Yang dimaksud dengan terapi psikososial adalah upaya untuk memulihkan kembali kemampuan adaptasi penyalahguna atau ketergantungan napza ke dalam lingkungannya sehari-hari. Dengan terapi psikososial ini diharapkan perilaku antisosial tersebut dapat berubah menjadi perilaku yang secara sosial dapat diterima (adaptive behavior) (Hawari, 2001).

f. Terapi Psikoreligius

Terapi keagamaan (psikoreligius) terhadap para pasien penyalahguna atau ketergantungan napza ternyata memegang peranan penting, baik dari segi pencegahan (prevensi), terapi maupun rehabilitasi (Hawari, 2001).

g. Rehabilitasi

Setelah pasien penyalahguna atau ketergantungan napza menjalani program terapi (detoksifikasi) dan komplikasi medik selama satu minggu dan

dilanjutkan dengan program pemantapan selama dua minggu, maka yang bersangkutan dapat melanjutkan ke program berikutnya yaitu rehabilitasi (Hawari, 2001).

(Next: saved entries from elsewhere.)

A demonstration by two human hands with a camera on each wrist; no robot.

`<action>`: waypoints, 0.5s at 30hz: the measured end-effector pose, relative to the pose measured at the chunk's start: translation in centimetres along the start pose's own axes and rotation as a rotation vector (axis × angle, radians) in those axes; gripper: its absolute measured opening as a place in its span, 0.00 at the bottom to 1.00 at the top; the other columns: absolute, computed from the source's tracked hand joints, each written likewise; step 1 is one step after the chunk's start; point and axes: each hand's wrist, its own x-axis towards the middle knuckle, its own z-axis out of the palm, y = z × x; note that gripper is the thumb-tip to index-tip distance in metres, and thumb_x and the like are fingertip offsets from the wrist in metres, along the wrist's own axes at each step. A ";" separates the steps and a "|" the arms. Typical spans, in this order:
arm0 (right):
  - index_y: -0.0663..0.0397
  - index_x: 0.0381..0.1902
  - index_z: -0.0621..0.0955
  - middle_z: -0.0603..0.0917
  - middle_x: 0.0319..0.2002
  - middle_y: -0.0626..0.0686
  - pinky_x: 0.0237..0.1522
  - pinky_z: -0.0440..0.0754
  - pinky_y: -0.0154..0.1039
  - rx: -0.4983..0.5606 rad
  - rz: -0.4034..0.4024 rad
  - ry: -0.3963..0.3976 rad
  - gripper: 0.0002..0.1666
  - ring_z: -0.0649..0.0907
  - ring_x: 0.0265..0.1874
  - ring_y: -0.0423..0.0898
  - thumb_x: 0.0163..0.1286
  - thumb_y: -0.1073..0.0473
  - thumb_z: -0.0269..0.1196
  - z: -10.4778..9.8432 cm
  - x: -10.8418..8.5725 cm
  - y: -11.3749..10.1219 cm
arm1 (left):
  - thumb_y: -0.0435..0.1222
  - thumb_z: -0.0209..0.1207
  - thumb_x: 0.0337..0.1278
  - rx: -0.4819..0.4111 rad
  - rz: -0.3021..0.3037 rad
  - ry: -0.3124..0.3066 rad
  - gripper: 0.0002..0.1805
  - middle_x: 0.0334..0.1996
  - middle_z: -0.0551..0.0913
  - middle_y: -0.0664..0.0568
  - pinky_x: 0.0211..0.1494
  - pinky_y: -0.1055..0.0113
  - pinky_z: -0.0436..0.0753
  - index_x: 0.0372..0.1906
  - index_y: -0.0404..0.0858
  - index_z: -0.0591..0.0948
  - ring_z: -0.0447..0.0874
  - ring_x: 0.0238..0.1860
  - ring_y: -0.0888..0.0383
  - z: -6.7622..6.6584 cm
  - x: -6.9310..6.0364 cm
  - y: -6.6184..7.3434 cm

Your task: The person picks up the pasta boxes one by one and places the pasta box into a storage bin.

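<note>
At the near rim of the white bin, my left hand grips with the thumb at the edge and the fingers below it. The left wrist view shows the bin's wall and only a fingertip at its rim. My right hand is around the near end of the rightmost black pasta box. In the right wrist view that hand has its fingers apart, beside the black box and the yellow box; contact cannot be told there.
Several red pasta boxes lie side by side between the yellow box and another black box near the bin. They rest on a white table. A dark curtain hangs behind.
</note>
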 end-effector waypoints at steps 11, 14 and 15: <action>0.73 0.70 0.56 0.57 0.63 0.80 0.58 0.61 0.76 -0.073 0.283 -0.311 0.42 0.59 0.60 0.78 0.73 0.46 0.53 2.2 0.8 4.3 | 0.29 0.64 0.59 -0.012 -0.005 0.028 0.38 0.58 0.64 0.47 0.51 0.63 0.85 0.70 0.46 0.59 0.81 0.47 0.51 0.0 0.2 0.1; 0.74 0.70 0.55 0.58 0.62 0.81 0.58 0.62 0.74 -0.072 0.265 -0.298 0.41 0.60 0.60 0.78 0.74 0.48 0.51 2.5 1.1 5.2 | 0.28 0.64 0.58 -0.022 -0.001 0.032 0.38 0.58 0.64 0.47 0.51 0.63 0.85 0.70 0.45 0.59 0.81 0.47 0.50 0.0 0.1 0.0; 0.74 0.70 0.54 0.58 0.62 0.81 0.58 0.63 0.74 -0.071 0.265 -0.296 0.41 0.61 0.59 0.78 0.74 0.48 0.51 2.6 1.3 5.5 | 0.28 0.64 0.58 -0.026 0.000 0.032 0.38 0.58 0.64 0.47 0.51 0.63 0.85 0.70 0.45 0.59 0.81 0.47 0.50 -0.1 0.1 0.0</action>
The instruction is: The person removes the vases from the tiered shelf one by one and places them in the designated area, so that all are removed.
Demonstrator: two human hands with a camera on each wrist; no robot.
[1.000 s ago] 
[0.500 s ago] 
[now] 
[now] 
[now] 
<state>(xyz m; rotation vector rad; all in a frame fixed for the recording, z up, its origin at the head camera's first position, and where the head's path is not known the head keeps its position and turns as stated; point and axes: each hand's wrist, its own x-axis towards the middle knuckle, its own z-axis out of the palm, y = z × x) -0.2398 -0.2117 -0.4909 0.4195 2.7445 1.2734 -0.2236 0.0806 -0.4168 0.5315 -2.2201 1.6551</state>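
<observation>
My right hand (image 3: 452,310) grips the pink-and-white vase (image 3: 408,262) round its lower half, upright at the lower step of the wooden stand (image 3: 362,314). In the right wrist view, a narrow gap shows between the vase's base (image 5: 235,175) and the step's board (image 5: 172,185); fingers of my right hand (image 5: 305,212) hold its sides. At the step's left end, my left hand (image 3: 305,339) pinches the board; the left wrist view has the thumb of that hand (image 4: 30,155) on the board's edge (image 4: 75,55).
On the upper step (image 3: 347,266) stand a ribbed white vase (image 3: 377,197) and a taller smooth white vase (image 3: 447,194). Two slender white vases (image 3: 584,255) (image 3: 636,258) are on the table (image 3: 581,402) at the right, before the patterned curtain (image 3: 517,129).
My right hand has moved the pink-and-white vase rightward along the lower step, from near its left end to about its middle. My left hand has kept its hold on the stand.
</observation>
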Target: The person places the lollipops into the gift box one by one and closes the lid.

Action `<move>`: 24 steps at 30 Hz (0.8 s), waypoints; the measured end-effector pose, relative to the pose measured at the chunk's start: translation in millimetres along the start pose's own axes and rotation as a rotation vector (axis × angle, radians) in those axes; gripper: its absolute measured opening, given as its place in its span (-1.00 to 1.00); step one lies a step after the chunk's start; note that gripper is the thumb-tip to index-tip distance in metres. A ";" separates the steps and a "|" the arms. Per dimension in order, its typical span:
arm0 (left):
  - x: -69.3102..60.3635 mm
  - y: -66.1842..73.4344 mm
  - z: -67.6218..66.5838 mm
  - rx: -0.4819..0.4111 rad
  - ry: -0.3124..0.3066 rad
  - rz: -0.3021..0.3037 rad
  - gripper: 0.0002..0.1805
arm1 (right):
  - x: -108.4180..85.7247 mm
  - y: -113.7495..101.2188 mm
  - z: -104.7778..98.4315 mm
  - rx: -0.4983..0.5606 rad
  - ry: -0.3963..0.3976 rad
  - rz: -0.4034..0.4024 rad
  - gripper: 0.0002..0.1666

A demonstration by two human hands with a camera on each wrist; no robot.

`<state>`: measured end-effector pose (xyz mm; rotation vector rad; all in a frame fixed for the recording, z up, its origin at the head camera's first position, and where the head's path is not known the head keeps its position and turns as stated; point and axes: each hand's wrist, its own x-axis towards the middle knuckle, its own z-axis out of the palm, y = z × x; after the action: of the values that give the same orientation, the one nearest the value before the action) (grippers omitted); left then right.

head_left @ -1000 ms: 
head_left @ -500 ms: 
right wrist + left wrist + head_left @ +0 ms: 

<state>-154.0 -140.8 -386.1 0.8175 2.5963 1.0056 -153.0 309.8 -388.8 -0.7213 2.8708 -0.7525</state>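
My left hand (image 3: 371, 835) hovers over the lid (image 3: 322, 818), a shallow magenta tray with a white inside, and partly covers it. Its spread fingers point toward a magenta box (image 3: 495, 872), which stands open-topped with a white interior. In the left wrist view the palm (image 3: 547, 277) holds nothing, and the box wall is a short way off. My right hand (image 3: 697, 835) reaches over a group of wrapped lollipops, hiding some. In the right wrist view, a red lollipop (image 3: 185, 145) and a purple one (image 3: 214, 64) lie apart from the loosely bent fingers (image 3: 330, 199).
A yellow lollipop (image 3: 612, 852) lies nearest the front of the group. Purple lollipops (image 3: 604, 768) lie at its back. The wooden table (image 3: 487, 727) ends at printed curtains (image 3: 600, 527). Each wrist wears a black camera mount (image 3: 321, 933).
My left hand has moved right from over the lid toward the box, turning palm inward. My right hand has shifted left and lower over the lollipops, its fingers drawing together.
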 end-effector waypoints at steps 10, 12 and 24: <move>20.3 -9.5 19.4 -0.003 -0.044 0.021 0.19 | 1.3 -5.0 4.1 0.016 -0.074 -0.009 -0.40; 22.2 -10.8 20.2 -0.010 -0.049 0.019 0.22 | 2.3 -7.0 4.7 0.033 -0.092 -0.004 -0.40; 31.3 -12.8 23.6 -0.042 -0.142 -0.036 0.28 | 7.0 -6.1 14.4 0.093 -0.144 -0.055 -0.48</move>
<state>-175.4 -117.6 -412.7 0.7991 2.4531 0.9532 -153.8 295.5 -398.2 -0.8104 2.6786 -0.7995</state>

Yang dimaksud dengan rehabilitasi adalah upaya untuk memulihkan dan mengembalikan kondisi para mantan penyalahguna atau ketergantungan napza kembali sehat dalam arti sehat fisik, psikologik, sosial, spiritual (keimanan). Dengan kondisi sehat tersebut secara wajar dalam kehidupannya sehari-hari baik di rumah, di lingkungan, di kampus, di tempat kerja dan di lingkungan sosialnya (Hawari, 2001).